**Work order**.
Repeat the listing exactly, line by line.

━━ Data shown ━━

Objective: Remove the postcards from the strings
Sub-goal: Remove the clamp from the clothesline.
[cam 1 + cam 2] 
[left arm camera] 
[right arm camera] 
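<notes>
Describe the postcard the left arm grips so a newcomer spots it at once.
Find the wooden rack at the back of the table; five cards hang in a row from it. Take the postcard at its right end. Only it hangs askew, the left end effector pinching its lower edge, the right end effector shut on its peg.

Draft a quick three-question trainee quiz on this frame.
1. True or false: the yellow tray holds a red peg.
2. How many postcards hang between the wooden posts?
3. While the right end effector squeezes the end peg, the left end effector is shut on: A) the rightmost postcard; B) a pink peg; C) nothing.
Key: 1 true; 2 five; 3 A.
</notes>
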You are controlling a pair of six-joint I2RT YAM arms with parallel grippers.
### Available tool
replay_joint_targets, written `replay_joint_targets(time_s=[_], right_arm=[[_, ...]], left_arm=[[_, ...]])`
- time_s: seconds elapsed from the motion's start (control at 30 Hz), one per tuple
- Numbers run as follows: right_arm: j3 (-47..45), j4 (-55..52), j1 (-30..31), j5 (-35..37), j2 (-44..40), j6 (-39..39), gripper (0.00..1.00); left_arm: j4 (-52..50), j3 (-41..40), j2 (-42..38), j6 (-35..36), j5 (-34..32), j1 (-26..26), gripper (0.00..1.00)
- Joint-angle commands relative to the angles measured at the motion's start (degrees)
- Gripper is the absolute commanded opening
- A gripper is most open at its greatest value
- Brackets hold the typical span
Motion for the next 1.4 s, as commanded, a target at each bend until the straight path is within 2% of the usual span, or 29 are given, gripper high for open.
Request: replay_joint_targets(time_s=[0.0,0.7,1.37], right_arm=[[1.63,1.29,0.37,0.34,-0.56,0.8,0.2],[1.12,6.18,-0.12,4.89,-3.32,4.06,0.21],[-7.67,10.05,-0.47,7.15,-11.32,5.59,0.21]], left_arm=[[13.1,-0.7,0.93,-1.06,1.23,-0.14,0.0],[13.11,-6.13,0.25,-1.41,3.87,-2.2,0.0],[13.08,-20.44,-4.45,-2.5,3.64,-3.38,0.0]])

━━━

**Finished exercise**.
Objective: Remove the postcards from the strings
Sub-goal: Remove the clamp from the clothesline.
[cam 1 + cam 2] 
[left arm camera] 
[right arm camera] 
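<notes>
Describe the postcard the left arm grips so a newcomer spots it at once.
Find the wooden rack at the back of the table; five cards hang in a row from it. Take the postcard at its right end. Only it hangs askew, the left end effector pinching its lower edge, the right end effector shut on its peg.

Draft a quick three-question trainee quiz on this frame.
1. True or false: the yellow tray holds a red peg.
2. How many postcards hang between the wooden posts?
3. While the right end effector squeezes the end peg, the left end effector is shut on: A) the rightmost postcard; B) a pink peg; C) nothing.
Key: 1 true; 2 five; 3 A.
</notes>
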You are controlling a pair of six-joint I2RT YAM arms with parallel grippers.
### Available tool
replay_joint_targets, written `replay_joint_targets(time_s=[_], right_arm=[[_, ...]], left_arm=[[_, ...]])`
- time_s: seconds elapsed from the motion's start (control at 30 Hz), one per tuple
- Numbers run as follows: right_arm: j3 (-47..45), j4 (-55..52), j1 (-30..31), j5 (-35..37), j2 (-44..40), j6 (-39..39), gripper (0.00..1.00); left_arm: j4 (-52..50), j3 (-41..40), j2 (-42..38), j6 (-35..36), j5 (-34..32), j1 (-26..26), gripper (0.00..1.00)
- Joint-angle commands relative to the angles measured at the motion's start (degrees)
- Gripper is the absolute commanded opening
- A gripper is most open at its greatest value
- Brackets hold the typical span
Motion for the next 1.4 s, as commanded, a target at each bend until the straight path is within 2% of the usual span, or 29 are given, gripper high for open.
Request: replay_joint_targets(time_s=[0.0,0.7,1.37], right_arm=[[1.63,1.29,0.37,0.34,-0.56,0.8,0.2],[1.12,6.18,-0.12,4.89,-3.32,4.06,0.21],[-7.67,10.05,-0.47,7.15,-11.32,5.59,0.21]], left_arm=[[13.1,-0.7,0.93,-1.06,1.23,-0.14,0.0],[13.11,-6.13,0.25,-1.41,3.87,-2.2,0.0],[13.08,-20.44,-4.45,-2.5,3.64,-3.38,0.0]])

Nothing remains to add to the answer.